Troubleshoot With Kubernetes Events

Troubleshoot with Kubernetes events

Understand the structure of Kubernetes events

As with other Kubernetes API objects, events are YAML files that contain a specific set of fields that can provide key information about the event. For example, Kubernetes events have an involvedObject field that specifies which Kubernetes component is involved or affected by the event. The value of the type field indicates severity: normal, information, or warning. Generally, normal-type events are not useful for troubleshooting, as they indicate successful Kubernetes activity.

Kubernetes events are YAML files whose fields provide specific information about the event

The message field can provide additional context around what action the event is recording, which can be useful for identifying the nature of the problem and where to focus your troubleshooting.

The source field in the YAML file documents the Kubernetes component that generated the event. Most of the events that we will discuss in this post come from the kubelet (e.g., events generated by the node, such as eviction events),
the kube-controller-manager (eviction events based on the node’s readiness), or the scheduler (FailedScheduling events).

Finally, the reason field provides an explanation for the cause of the event. For the purposes of this post, we will use the value of the events’ reason field to separate the events that are relevant to troubleshooting scenarios into different, easily identifiable groups. These include:

Failed events
Eviction events
Volume events
Scheduling events
Unready node events

Now that we’ve covered some of the information that Kubernetes events include, we’ll dive into key types of events that you should track when troubleshooting issues in your clusters.

Identify which types of Kubernetes events are important for troubleshooting

Failed events

In Kubernetes, the kube-scheduler schedules pods that hold the containers running your application on available nodes. The kubelet monitors the resource utilization of the node and ensures that containers on that node are running as expected. When the kube-scheduler fails to schedule a pod, the underlying container’s creation also fails, causing the kubelet to emit a warn-type event that includes one of the following reasons: Failed (Kubernetes failed to create the pod’s data directories, e.g., /var/lib/kubelet/pods), FailedCreate (Kubernetes failed to create the pod; this event is usually coming from the replicaset), FailedCreatePodContainer (the pod was created, but it failed to create one (or more) of the containers of the pod), FailedCreatePodSandbox(this is usually related to pod networking, i.e., a problem with the specific CNI of the cluster). Failed events are important to monitor because they mean containers that run your workloads did not spin up properly. The event’s message provides details for the reason for the failed container creation.

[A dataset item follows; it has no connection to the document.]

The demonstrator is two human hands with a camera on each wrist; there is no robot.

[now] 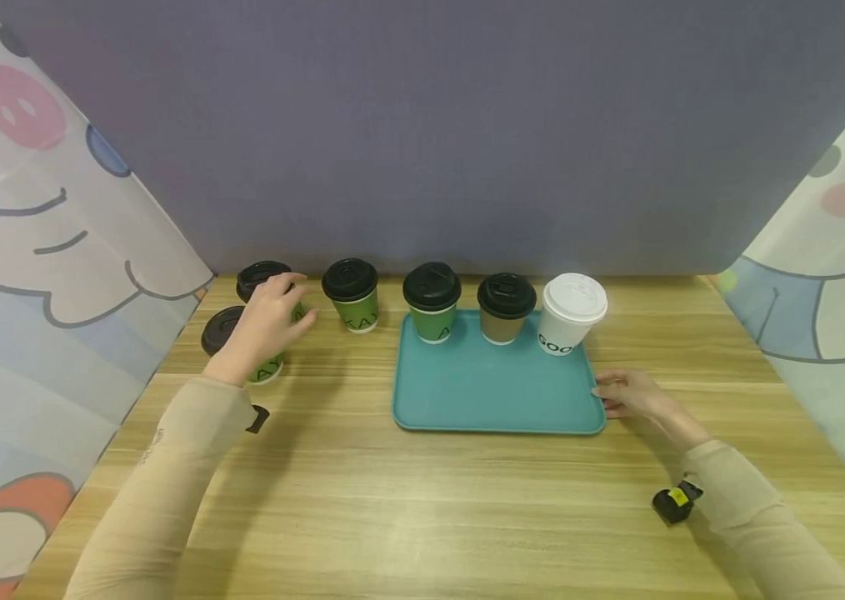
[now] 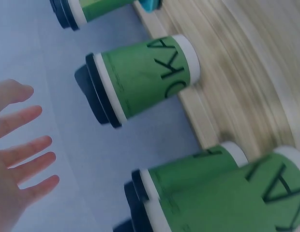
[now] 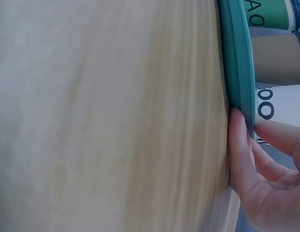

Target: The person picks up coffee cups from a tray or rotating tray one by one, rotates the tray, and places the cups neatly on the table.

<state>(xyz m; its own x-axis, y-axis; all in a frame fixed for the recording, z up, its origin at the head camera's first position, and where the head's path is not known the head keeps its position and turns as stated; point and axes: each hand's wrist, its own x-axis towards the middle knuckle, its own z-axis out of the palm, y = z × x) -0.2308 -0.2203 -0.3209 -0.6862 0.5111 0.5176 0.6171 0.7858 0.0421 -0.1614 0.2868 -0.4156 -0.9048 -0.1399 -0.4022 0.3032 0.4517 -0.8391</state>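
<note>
My left hand hovers over the left-hand cups, its fingers spread and holding nothing. Partly behind it stand two green paper cups with black lids, the nearer one and the farther one. To their right is another green cup; the left wrist view shows the hand apart from this cup. At the right edge of the teal tray, my right hand pinches the rim between thumb and fingers. Along the tray's back stand a green cup, a brown cup and a white cup.
The wooden table extends in front of the tray. A grey panel rises behind the cups, and printed curtains hang at both sides. Black wrist gear sits below the right forearm.
</note>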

Often, container creations fail if Kubernetes cannot find or access the necessary resources. One reason this might occur is that Kubernetes encounters an issue retrieving the container image. As in the example below, the resulting message will say ImagePullBackOff.

Failed events are often the result of a failed image pull

Kubernetes may have failed to retrieve the image because the required secret is missing. Secrets store confidential data (e.g., passwords, OAuth tokens, SSH keys, etc.) separately from your pods, which adds an additional layer of security. If the event message alerts you to a missing secret, you can troubleshoot by creating the secret in the same namespace or mount another, existing secret.

Eviction events

Evicted events occur when a node releases running pods

Another important type of event to monitor is eviction events (reason: evicted), meaning that a node is removing running pods. The most common cause of an eviction event is a node having insufficient incompressible resources (e.g., memory or disk). Resource-exhaustion eviction events are generated by the kubelet on the impacted node. When the kubelet determines that a pod is consuming more incompressible resources than its runtime dictates it should, Kubernetes may evict the offending pod from its node and attempt to reschedule it.

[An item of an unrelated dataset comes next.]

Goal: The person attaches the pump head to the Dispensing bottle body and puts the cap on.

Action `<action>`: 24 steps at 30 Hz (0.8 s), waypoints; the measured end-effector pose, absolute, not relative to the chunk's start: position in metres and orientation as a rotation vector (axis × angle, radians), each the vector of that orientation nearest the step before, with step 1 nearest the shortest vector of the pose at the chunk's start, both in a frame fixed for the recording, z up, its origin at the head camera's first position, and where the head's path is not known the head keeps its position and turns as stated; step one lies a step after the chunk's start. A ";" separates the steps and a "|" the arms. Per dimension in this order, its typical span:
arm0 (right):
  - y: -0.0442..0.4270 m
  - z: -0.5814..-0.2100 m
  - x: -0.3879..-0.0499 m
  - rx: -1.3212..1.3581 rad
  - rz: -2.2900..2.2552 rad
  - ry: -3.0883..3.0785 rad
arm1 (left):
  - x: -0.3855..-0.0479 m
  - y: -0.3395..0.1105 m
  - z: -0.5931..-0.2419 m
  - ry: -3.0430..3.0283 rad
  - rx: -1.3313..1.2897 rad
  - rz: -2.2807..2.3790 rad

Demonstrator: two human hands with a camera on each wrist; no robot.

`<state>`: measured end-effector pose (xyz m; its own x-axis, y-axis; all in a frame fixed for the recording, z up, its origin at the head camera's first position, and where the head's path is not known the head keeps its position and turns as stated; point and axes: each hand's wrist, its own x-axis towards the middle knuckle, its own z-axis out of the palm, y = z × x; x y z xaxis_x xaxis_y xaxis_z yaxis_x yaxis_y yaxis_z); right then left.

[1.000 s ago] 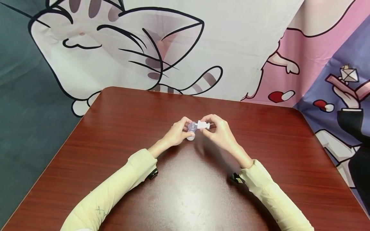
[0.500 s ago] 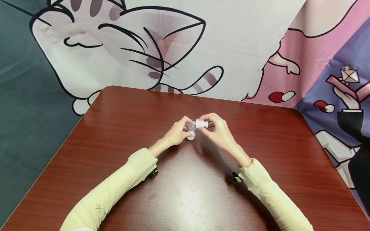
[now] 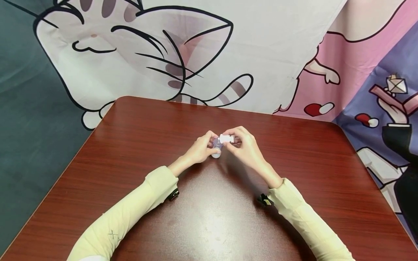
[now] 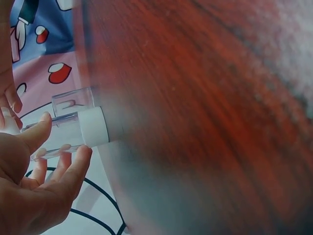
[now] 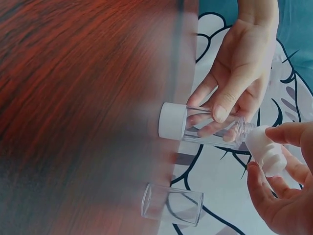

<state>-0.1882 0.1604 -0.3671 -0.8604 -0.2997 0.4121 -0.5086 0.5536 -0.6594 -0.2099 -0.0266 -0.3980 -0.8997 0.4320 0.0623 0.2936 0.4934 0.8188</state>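
Observation:
A small clear bottle [image 5: 205, 139] with a white base [image 5: 172, 121] and bare threaded neck stands upright at mid-table. My left hand [image 3: 198, 149] grips its body between thumb and fingers. In my right hand [image 3: 245, 145] a white pump top [image 5: 266, 152] is pinched between thumb and fingertips. The pump top is tilted at the bottle's mouth; whether it touches the threads I cannot tell. A clear cap [image 5: 173, 203] stands apart from the bottle, on the right-hand side. It also shows behind the bottle in the left wrist view, while in the head view my right fingers largely hide it.
The reddish-brown wooden table [image 3: 147, 123] has rounded far corners. Behind it hangs a cloth [image 3: 277, 43] printed with cartoon figures. Dark wrist devices sit under both pale sleeves [image 3: 130, 206].
My right hand has shifted slightly left and away from me, bringing the white pump top over the bottle's mouth. My left hand and the bottle have stayed nearly still.

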 end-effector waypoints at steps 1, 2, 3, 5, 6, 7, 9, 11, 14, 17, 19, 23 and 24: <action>0.160 -0.367 -0.188 0.673 1.203 -2.538 | -0.210 -0.027 -0.398 2.580 0.631 1.371; 0.160 -0.367 -0.188 0.671 1.207 -2.537 | -0.210 -0.027 -0.398 2.580 0.630 1.370; 0.159 -0.368 -0.189 0.669 1.214 -2.535 | -0.210 -0.027 -0.397 2.580 0.630 1.368; 0.159 -0.368 -0.189 0.664 1.229 -2.527 | -0.210 -0.027 -0.397 2.583 0.630 1.363; 0.158 -0.369 -0.189 0.663 1.235 -2.522 | -0.210 -0.027 -0.397 2.585 0.631 1.359; 0.158 -0.369 -0.189 0.663 1.242 -2.515 | -0.210 -0.027 -0.396 2.586 0.632 1.356; 0.157 -0.369 -0.189 0.664 1.260 -2.502 | -0.210 -0.027 -0.396 2.587 0.633 1.352; 0.157 -0.370 -0.189 0.666 1.274 -2.489 | -0.210 -0.027 -0.396 2.586 0.634 1.350; 0.155 -0.369 -0.189 0.667 1.293 -2.476 | -0.210 -0.027 -0.396 2.586 0.636 1.350; 0.154 -0.369 -0.189 0.658 1.309 -2.465 | -0.209 -0.027 -0.396 2.588 0.637 1.350; 0.154 -0.369 -0.188 0.653 1.325 -2.456 | -0.209 -0.027 -0.396 2.591 0.638 1.348; 0.153 -0.371 -0.189 0.657 1.365 -2.430 | -0.209 -0.027 -0.396 2.607 0.644 1.337; 0.153 -0.371 -0.189 0.659 1.370 -2.426 | -0.210 -0.027 -0.396 2.610 0.644 1.336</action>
<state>-0.1892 0.1531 -0.3708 -0.8574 -0.2511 0.4491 -0.5143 0.4465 -0.7322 -0.2096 -0.0269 -0.3957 -0.8988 0.4330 0.0688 0.3090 0.5144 0.8000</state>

If your system generates an eviction event, the event message will provide a jumping-off point to determine how to troubleshoot. For example, say the evicted message says The Node was low on resource: [memory pressure]. This is a Node pressure eviction.

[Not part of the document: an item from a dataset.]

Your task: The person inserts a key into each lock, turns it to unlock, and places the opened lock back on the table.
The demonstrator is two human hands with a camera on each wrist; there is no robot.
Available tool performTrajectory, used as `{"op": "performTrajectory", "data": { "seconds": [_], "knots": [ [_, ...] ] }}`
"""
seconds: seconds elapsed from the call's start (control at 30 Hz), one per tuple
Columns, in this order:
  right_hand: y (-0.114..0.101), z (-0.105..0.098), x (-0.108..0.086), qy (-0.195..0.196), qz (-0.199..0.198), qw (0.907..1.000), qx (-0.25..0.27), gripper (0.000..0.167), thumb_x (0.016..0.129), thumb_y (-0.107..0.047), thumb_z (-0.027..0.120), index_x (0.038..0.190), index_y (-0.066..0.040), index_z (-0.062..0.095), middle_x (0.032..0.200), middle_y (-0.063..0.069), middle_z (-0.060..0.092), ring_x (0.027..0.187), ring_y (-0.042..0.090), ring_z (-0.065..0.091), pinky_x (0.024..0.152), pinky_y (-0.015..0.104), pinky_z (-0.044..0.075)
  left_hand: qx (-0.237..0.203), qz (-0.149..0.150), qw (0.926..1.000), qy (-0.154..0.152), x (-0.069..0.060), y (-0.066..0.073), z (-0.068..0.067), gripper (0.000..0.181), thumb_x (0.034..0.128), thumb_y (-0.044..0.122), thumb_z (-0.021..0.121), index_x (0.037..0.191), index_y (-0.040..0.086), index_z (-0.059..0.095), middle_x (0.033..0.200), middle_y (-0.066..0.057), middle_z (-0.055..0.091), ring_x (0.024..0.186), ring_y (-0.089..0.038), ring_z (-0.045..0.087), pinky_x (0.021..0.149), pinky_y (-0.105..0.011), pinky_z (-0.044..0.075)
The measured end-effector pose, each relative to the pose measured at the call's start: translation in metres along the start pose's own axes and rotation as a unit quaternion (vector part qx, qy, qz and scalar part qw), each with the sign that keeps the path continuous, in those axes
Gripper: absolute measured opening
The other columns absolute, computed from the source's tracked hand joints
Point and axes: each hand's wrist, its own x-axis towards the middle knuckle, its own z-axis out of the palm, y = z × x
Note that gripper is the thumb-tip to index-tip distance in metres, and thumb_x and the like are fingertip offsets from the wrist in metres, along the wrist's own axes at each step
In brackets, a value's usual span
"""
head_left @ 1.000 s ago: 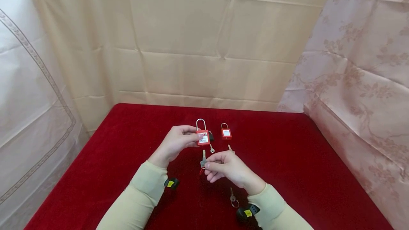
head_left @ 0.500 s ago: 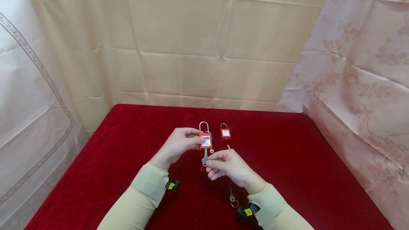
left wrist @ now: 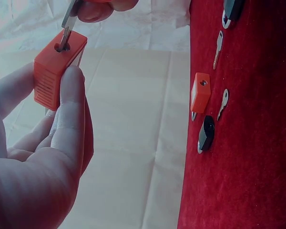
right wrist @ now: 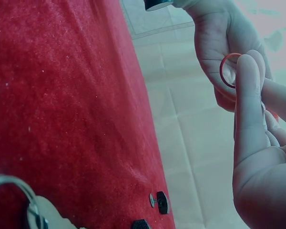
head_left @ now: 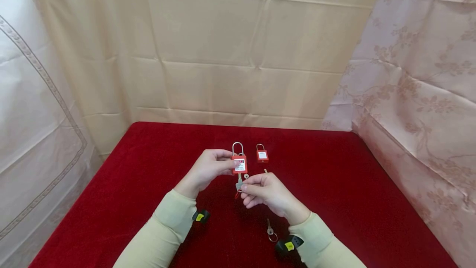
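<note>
My left hand [head_left: 206, 169] grips a red padlock [head_left: 239, 164] with a white label, its long metal shackle pointing up. A key [head_left: 239, 184] is pinched in my right hand [head_left: 270, 193], just below that padlock. In the left wrist view the tip of the key [left wrist: 66, 34] meets the keyhole in the end of the held padlock [left wrist: 50, 71]; how deep it sits I cannot tell. A red ring [right wrist: 222, 70] hangs at my right fingertips in the right wrist view.
A second red padlock [head_left: 262, 156] stands on the red cloth [head_left: 334, 185] behind my right hand. Nearer the front lies a key on a ring [head_left: 270, 231]. The left wrist view shows a dark padlock [left wrist: 207, 133] and loose keys [left wrist: 222, 103].
The key in my right hand has come up against the bottom of the held padlock. My left hand has moved slightly right and down with the padlock, now more upright.
</note>
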Motion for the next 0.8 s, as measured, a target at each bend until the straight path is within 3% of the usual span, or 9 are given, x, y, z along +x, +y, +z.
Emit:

To alleviate the pressure on this node, you can adjust the resource requests and limits for containers on your pods, which will help Kubernetes schedule your pods on nodes that can accommodate their needs. You’ll want to check the resource usage of your containers to ensure they are not exceeding the levels set in their resource requests and limits. For more information on managing resource usage, see our blog post on sizing pods.

Another possible cause of pod evictions is if the node running them is in a NotReady state for longer than the length of time set by the podEvictionTimeout parameter on the node (default five minutes). In this case, the kube-controller-manager will evict all pods on that node so that the kube-scheduler can reschedule them on other nodes.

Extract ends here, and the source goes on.